9. Füllen Sie einen kleinen Dewar (zB Thermoskanne) mit flüssigem Stickstoff. Mit einer langen Zange, dip Abgleiten in flüssigem N _2, bis das Kochen aufhört, entfernen Sie schieben und sofort nutzen Rande einer sauberen Rasierklinge an einer Ecke zu drehen, das Deckglas. Ist der Verschluss sofort verwendet werden soll, in einem Coplin Glas mit PBS bei 4 ° C. Ansonsten sammeln die Folie in eine Coplin-Gefäß mit 95% igem Ethanol gefüllt. Untersuchen Sie das Deckglas, sobald der Frost weg, um zu bestätigen, dass das Gewebe um die Folie aufgeklebt und nicht mit dem Deckglas bleiben sublimiert. Wiederholen Sie mit dem Rest der Folien bis alle Objektträger entweder in PBS (für den Einsatz innerhalb von wenigen Stunden) oder Ethanol (für längere Lagerung) gespeichert werden.

Repräsentative Ergebnisse

Der erste wichtige Schritt für den Erhalt von qualitativ hochwertigen polytänen Squash Vorbereitung ist, um Fett Larven mit großen Speicheldrüse Kerne wachsen. Die zweite ist eine gute Technik mit der Verbreitung Verfahren, das etwas Übung können. Ein Tipp für bessere Verbreitung Erfolges ist, den minimalen Volumen von lactoacetic saurer Lösung während der Quetschung Schritt zu finden. Dies fördert ausreichender Spreizung der Chromosomen, ohne dass übermäßige Streaming Kräfte, die Chromosom Arme reinigen können weg. Es ist auch erwähnenswert, dass jede Verzögerung bei der Bewegung des Deckglas hin und her verringert die Verbreitung der chromosomalen Arme, als sie eine höhere Steifigkeit werden, wenn die Lactoacetic saurer Lösung ausgesetzt.
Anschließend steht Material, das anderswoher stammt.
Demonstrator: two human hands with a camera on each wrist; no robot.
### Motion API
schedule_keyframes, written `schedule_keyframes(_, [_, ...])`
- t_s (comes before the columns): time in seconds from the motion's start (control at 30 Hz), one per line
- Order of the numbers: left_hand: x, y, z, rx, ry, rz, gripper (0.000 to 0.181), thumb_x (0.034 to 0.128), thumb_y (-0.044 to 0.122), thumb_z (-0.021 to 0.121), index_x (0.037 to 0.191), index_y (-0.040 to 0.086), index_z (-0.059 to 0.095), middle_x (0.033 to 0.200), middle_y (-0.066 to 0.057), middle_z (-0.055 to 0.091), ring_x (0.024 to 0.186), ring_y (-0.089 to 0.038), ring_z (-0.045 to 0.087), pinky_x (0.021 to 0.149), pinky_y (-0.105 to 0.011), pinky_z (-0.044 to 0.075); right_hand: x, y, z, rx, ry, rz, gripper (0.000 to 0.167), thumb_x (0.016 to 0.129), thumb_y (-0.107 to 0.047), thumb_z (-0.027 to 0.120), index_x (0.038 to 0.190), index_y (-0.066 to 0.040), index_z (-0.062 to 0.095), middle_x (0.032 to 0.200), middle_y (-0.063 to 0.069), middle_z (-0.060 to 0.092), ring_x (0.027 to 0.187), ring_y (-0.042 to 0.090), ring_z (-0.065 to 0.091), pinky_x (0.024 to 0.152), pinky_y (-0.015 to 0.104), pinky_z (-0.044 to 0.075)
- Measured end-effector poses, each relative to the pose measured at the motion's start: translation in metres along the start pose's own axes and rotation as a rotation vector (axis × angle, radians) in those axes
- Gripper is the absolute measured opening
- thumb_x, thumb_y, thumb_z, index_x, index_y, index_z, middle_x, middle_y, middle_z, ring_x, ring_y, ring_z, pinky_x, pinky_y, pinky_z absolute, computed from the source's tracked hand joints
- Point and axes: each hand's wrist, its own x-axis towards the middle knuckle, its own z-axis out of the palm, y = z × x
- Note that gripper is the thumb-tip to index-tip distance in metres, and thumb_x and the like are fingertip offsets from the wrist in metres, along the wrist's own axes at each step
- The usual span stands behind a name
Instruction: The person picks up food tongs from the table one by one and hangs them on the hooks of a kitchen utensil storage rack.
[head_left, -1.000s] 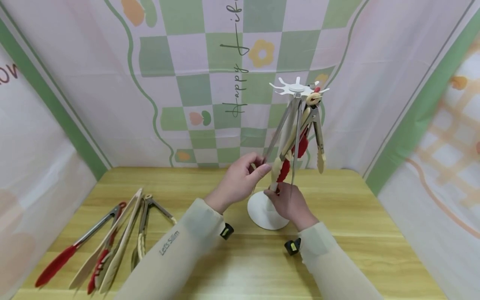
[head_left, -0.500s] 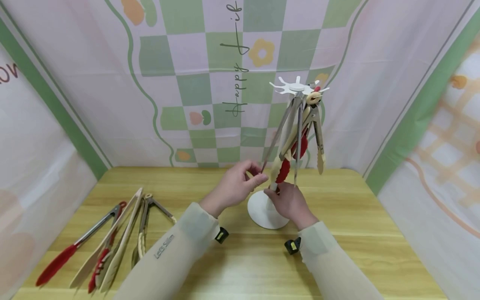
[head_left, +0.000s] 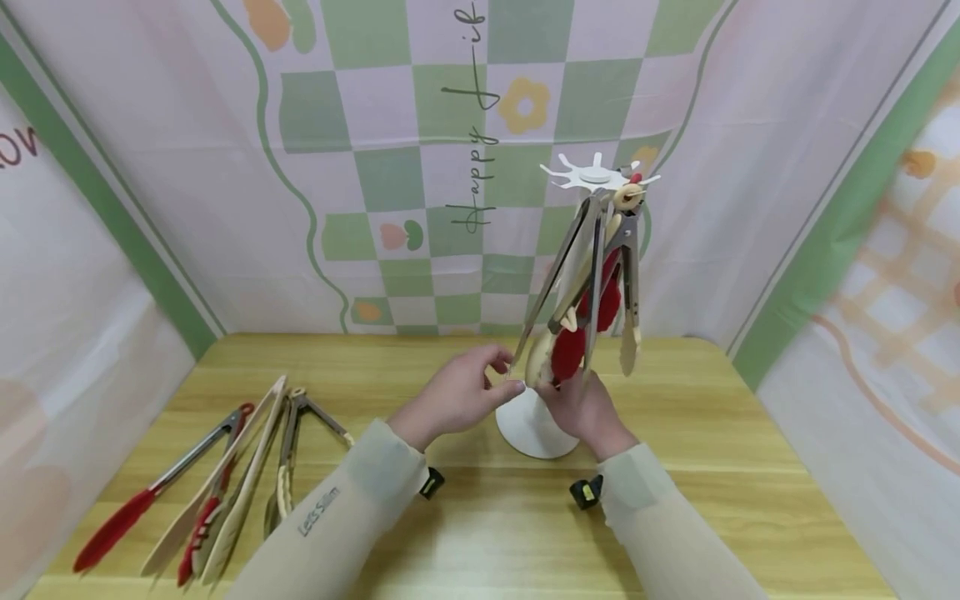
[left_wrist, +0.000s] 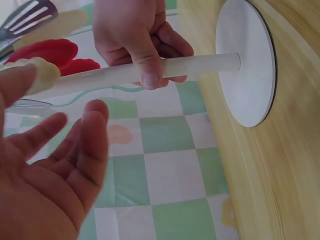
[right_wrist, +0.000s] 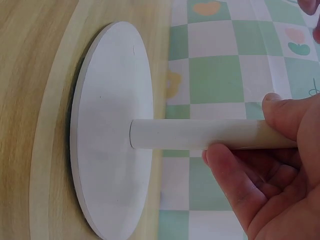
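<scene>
A white hanging rack point(head_left: 595, 176) with hooked arms holds several kitchen tongs. My right hand point(head_left: 581, 408) grips its white pole point(right_wrist: 200, 134) just above the round base point(right_wrist: 112, 140), thumb on one side and fingers on the other. My left hand point(head_left: 465, 392) is beside the lower end of metal tongs point(head_left: 543, 296) hanging on the left; in the left wrist view its fingers are spread and relaxed. Cream-tipped tongs point(head_left: 630, 250) and red-tipped tongs point(head_left: 568, 354) hang close together; the metal arms partly hide them.
On the wooden table point(head_left: 712, 500) at the left lie red-tipped tongs point(head_left: 112, 529), long cream tongs point(head_left: 236, 517) and metal tongs with cream tips point(head_left: 288, 450), some overlapping. A patterned cloth point(head_left: 390, 183) stands behind, with side panels left and right.
My left hand has moved down and slightly left along the hanging metal tongs. The hanging tongs have swung, and the cream tip on the right sits lower and closer in. My right hand stays on the pole.
</scene>
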Motion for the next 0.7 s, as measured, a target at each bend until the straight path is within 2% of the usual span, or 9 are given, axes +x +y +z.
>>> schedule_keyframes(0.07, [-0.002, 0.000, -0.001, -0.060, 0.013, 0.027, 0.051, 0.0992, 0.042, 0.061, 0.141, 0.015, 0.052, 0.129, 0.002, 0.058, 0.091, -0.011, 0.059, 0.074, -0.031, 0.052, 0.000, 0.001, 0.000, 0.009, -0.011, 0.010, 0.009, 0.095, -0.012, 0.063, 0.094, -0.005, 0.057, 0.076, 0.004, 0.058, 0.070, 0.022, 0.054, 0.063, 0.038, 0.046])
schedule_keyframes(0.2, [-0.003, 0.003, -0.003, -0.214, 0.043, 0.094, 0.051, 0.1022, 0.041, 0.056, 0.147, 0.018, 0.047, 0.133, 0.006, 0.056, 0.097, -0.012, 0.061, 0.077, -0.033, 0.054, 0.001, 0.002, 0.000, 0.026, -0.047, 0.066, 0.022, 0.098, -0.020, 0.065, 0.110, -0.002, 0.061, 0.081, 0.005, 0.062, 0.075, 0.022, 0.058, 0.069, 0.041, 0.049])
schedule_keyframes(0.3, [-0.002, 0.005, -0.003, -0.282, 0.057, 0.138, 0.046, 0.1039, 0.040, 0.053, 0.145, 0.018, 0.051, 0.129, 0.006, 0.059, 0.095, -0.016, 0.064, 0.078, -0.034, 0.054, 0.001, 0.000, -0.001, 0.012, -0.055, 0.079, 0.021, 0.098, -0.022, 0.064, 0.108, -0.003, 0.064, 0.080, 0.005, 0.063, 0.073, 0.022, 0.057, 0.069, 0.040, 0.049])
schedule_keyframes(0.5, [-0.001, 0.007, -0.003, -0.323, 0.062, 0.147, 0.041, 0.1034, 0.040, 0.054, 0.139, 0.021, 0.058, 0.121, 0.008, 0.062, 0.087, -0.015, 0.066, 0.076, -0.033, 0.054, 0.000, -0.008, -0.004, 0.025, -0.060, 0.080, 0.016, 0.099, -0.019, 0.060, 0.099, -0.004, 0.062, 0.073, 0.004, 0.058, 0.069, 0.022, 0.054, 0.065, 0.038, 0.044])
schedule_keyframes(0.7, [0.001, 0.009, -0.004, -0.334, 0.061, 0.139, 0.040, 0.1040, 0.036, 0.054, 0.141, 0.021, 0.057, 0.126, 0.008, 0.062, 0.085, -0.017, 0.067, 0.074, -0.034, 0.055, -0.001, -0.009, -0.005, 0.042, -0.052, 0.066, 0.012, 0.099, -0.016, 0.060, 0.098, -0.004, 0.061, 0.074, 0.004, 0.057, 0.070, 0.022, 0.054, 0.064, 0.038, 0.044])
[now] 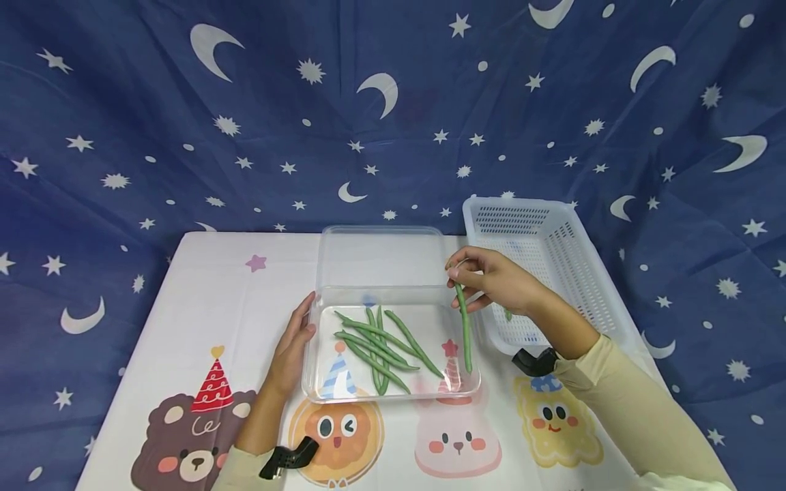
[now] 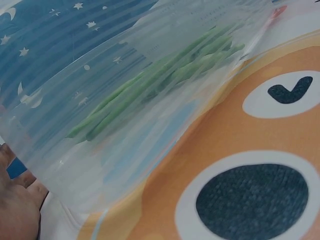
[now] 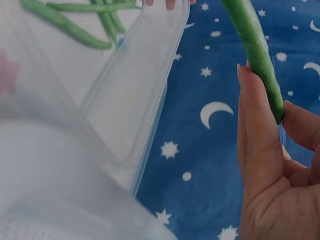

Wenn alles gut geht, sollte es zahlreiche gut verteilt Polytänchromosomen werden. Abbildung 1 zeigt ein Beispiel für eine solche Vorbereitung, Doppelzimmer mit einem Marker für Interband Regionen in grün und mit einem Farbstoff markiert, die Flecken der gebänderten Regionen in blau. Wenn nicht genügend verbreitet ist erhalten, werden die Chromosomen wie kleine Kugeln, wie in Abbildung 2 dargestellt aussehen. Auf der anderen Seite, wenn zu viel verbreitet aufgetreten ist, wird die chomosomes zu dünn und verlängert oder in einigen Fällen in kleine Stücke zersplittert wie in Abbildung 3 dargestellt.

Abbildung 1. Polytäne Squash Vorbereitung Doppelzimmer mit Antikörpern gegen die JIL-1 Histon H3S10-Kinase (in rot) und Hoechst (blau) markiert.

Abbildung 2. Polytäne Squash mit unzureichender Verbreitung.

Abbildung 3. Polytäne Squash mit zu viel verbreitet.

Discussion

Die Aufnahme von Essig-und Milchsäure in konventionellen Squash Fixierung Protokolle erleichtert sowohl Interband Auflösung und chromosomalen Arm ausbreitet, aber leider auch einige Epitope nicht überleben diese Behandlung. Ein Beispiel für solch ein Epitop ist H3S10ph (Cai et al., 2008). Da Säurebehandlung hat auch den Nachteil, dass sie die Eigenfluoreszenz von GFP-markierten Proteine, DiMario et al stillt. (2006) kürzlich eine Formaldehyd-based "säurefrei Squash-Technik", die für die direkte Visualisierung von GFP-Fusionsprotein auf Polytänchromosomen ermöglichen, ohne GFP-Antikörper-Kennzeichnung sowie für die Antikörper-Nachweis von Säure-sensitive Epitope. Die Änderungen für dieses Verfahren sind weiter im Detail in Johansen et al. (2009). Ein Vertreter Säure feste polytänen Squash Vorbereitung Doppelzimmer mit Antikörpern gegen die JIL-1 Histon H3S10-Kinase und Hoechst beschriftet ist in Abb.. 1.